All of Netflix's videos (1-5 PB) +
Library of Congress (10-30 PB) +
Wikipedia (0.0005 PB)
= ~7000 PB
= 7 Exabytes.
= 0.0007% of 1 Yottabyte!!!
1 Yottabyte = 250 billion 4TB hard drives.
A hard drive is about 4" x 1" x 5.75".
The Pentagon is a big building (6,636,360 sqft over 5 floors). If you started stacking hard drives inside the Pentagon it would take about 50 pentagons to hold 250 billion hard drives.
At scale you might be able to make a 4TB hard drive for somewhere between $10 and $100.
1 Yottabyte would be $2.5 trillion - $25 trillion in hard drives. That's a couple USA GDPs.

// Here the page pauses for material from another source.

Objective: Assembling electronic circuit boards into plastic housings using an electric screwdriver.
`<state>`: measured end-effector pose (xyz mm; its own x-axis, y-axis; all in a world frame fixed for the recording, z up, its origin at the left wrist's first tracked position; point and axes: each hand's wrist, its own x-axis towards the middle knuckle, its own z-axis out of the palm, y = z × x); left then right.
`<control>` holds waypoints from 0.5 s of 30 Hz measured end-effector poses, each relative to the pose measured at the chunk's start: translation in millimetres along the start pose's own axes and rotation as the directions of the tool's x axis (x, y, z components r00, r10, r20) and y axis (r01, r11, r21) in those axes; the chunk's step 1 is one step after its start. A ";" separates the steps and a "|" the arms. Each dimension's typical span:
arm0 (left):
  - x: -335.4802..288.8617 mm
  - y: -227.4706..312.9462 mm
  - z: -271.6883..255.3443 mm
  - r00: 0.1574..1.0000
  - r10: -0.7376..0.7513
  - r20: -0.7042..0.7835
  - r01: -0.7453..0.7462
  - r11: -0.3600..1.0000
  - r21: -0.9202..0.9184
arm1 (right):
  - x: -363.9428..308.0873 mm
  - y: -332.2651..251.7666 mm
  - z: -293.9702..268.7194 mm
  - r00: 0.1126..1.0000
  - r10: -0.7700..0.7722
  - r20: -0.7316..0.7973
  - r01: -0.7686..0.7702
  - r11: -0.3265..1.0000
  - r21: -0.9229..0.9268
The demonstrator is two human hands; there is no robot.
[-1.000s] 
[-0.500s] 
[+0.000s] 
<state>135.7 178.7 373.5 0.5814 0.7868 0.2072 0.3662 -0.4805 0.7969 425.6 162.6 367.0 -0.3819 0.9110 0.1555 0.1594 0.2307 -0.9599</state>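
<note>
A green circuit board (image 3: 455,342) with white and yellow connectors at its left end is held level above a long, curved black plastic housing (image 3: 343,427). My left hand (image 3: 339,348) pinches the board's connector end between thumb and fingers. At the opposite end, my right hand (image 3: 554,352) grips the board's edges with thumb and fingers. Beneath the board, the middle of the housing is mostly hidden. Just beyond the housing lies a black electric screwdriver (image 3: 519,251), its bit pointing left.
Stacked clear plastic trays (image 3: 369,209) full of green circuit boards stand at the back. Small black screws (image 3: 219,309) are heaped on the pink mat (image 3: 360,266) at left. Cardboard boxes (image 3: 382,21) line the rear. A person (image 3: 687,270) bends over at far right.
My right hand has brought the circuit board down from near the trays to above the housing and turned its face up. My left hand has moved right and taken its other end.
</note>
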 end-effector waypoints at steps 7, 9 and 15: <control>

Okay, I think a yottabyte clearly can't be what they mean because that's just unfathomable.
They also mention a 1 million sqft facility.
In a 1 million sqft you can probably pack about 250 million 3.5" hard drives. If each drive was 4TB you'd end up with 1 million PB, or 1000 EB, or 1 Zettabyte
So by Yottabyte they might (maybe) mean Zettabyte. Only off by a factor of 1,000.
Even still, all of the data of Gmail, Facebook, Netflix, Library of Congress, etc is still probably only ~10% of this data center.
NPR says zettabytes:
Wired (2012) says yottabytes (maybe where this originally came from):
From the NPR article:
"The NSA's Utah Data Center will be able to handle and process five zettabytes of data, according to William Binney, a former NSA technical director . Binney's calculation is an estimate. An NSA spokeswoman says the actual data capacity of the center is classified."
Five zettabytes would of course be enough storage to allocate roughly one terabyte for every person on the planet the NSA could even theoretically hope to grab a single byte of data on in the next 20 years.
In ~20 years I have to suspect 5 ZB will not be nearly enough storage for what the NSA has in mind (due mostly to the expansion of information being stored in ever higher definition video and plausibly in some VR format within a decade).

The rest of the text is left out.